The announcement reflects a structured response to the increasing complexity of mobile device evidence in UK court cases, where forensic reports must meet strict procedural requirements to be admissible and credible before a judge.
Forensic Examination of Mobile Phones, Computers, and Storage Devices
Computer Forensics Lab conducts forensic examinations covering mobile phones, computers, and external storage drives, serving a client base that includes defence lawyers, prosecutors, law firms, and private organisations. The laboratory is situated at Euro House, 133 Ballards Lane, N3 1LJ, in the London Borough of Barnet, providing a fixed, professional facility from which all examinations are conducted and documented.

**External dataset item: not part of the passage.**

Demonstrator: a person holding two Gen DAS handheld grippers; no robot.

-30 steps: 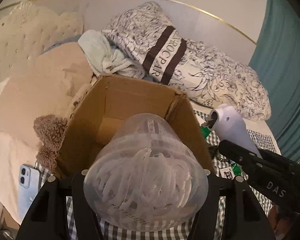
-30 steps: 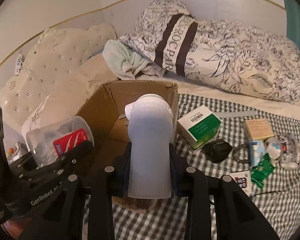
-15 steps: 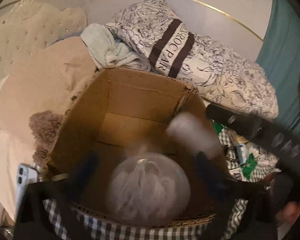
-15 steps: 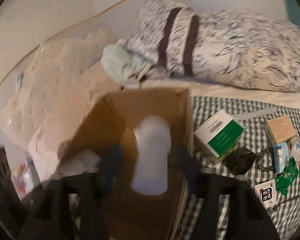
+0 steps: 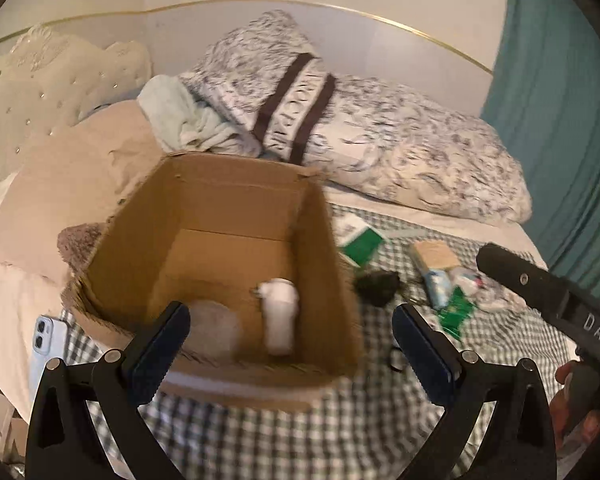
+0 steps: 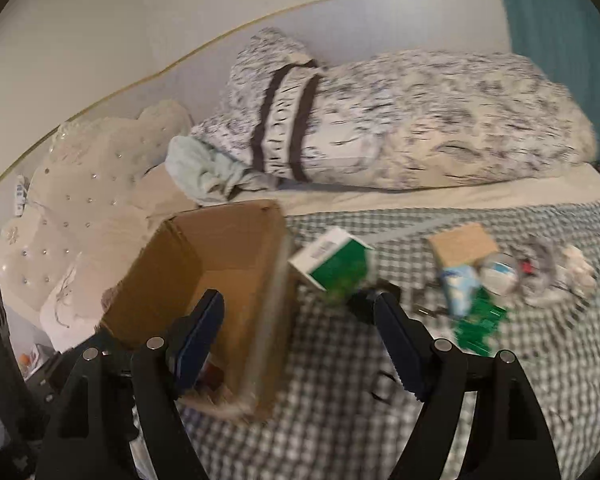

The practice handles cases involving fraud investigations, data theft, and cyber crime, producing expert witness reports that comply with Civil Procedure Rules Part 35. CPR Part 35 governs the use of expert evidence in civil proceedings in England and Wales, setting out the duties of an expert witness to the court and the required structure and content of any expert report submitted. Compliance with these rules is a procedural requirement, not an optional standard, and failure to meet them can result in a report being challenged or excluded.
CPR Part 35 Compliance and the Role of Expert Witnesses in UK Legal Cases
For legal professionals instructing digital forensics experts, CPR Part 35 compliance determines whether a report will withstand scrutiny during proceedings. Computer Forensics Lab prepares documentation structured to satisfy these requirements, ensuring that findings are presented objectively, that the expert’s duty to the court is clearly stated, and that the methodology used in any examination is fully disclosed and reproducible.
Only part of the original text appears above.